QUESTION: Can't get MCC output to work with known good input #767

Open
opened 2026-01-29 16:53:08 +00:00 by claunia · 0 comments
Owner

Originally created by @PyCoder040 on GitHub (Jun 7, 2023).

CCExtractor detailed version info
Version: 0.94
Git commit: 5b7666965f
Compilation date: 2023-06-07
CEA-708 decoder: Rust
File SHA256: Could not open file

Libraries used by CCExtractor
Tesseract Version: 5.2.0
Leptonica Version: leptonica-1.82.0
libGPAC Version: 1.0.1
zlib: 1.2.11
utf8proc Version: 2.4.0
protobuf-c Version: 1.3.1
libpng Version: 1.6.37
FreeType
libhash
nuklear
libzvbi

In raising this issue, I confirm the following:

  • I have read and understood the contributors guide.
  • I have checked that the bug-fix I am reporting can be replicated, or that the feature I am suggesting isn't already present.
  • I have checked that the issue I'm posting isn't already reported.
  • I have checked that the issue I'm porting isn't already solved and no duplicates exist in closed issues and in opened issues
  • I have checked the pull requests tab for existing solutions/implementations to my issue/suggestion.
  • I have used the latest available version of CCExtractor to verify this issue exists.
  • I have ticked all the boxes in this section and to prove it I'm deleting the section completely to remove boilerplate text.

Necessary information

  • Is this a regression (i.e. did it work before)? {notsure}
  • What platform did you use? {Linux}
  • What were the used arguments? ccextractor -debug -in=raw -out=mcc 3.bin -o 4.mcc

So testing my input I get valid captions

[user@p5810r hyperdeck]# ccextractor -debug -in=raw 3.bin -stdout

CCExtractor 0.94, Carlos Fernandez Sanz, Volker Quetschke.
Teletext portions taken from Petr Kutalek's telxcc
--------------------------------------------------------------------------
Input: Files (1): 3.bin
[Extract: 1] [Stream mode: McPoodle's raw]
[Program : Auto ] [Hauppage mode: No] [Use MythTV code: Auto]
[CEA-708: 63 decoders active]
[CEA-708: using charset "none" for all services]
[Timing mode: Auto] [Debug: Yes] [Buffer input: No]
[Use pic_order_cnt_lsb for H.264: No] [Print CC decoder traces: No]
[Target format: .srt] [Encoding: UTF-8] [Delay: 0] [Trim lines: No]
[Add font color data: Yes] [Add font typesetting: Yes]
[Convert case: No][Filter profanity: No] [Video-edit join: No]
[Extraction start time: not set (from start)]
[Extraction end time: not set (to end)]
[Live stream: No] [Clock frequency: 90000]
[Teletext page: Autodetect]
[Start credits text: None]
[Quantisation-mode: CCExtractor's internal function]

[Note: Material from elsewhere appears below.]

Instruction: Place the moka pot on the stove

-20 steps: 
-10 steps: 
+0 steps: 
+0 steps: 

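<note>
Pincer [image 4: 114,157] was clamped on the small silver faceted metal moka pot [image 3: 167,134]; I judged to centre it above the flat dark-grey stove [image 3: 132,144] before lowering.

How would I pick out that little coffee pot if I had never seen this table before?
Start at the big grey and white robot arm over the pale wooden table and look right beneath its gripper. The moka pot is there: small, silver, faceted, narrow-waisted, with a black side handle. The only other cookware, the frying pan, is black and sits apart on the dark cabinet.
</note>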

-----------------------------------------------------------------
Opening file: 3.bin
Analyzing data in McPoodle raw mode
Sending captions to stdout.
1
00:00:03,404 --> 00:00:06,171
 In this lesson, we're going to 
 be talking about finance. And  

2
00:00:06,173 --> 00:00:10,009
    one of the most important   
             aspects            
    of finance is interest.     



Total frames time:	  00:00:00:000  (0 frames at 29.97fps)

Min PTS:				00:00:00:001
Max PTS:				00:00:10:111
Length:				 00:00:10:110
Done, processing time = 0 seconds
Issues? Open a ticket here
https://github.com/CCExtractor/ccextractor/issues

But when I try to switch the output format to MCC, I get a fatal error message:

[user@p5810r hyperdeck]# ccextractor -debug -in=raw -out=mcc 3.bin -o 4.mcc 
CCExtractor 0.94, Carlos Fernandez Sanz, Volker Quetschke.
Teletext portions taken from Petr Kutalek's telxcc
--------------------------------------------------------------------------
Input: Files (1): 3.bin
[Extract: 1] [Stream mode: McPoodle's raw]
[Program : Auto ] [Hauppage mode: No] [Use MythTV code: Auto]
[CEA-708: 63 decoders active]
[CEA-708: using charset "none" for all services]
[Timing mode: Auto] [Debug: Yes] [Buffer input: No]
[Use pic_order_cnt_lsb for H.264: No] [Print CC decoder traces: No]
[Target format: .mcc] [Encoding: UTF-8] [Delay: 0] [Trim lines: No]
[Add font color data: Yes] [Add font typesetting: Yes]
[Convert case: No][Filter profanity: No] [Video-edit join: No]
[Extraction start time: not set (from start)]
[Extraction end time: not set (to end)]
[Live stream: No] [Clock frequency: 90000]
[Teletext page: Autodetect]
[Start credits text: None]
[Quantisation-mode: CCExtractor's internal function]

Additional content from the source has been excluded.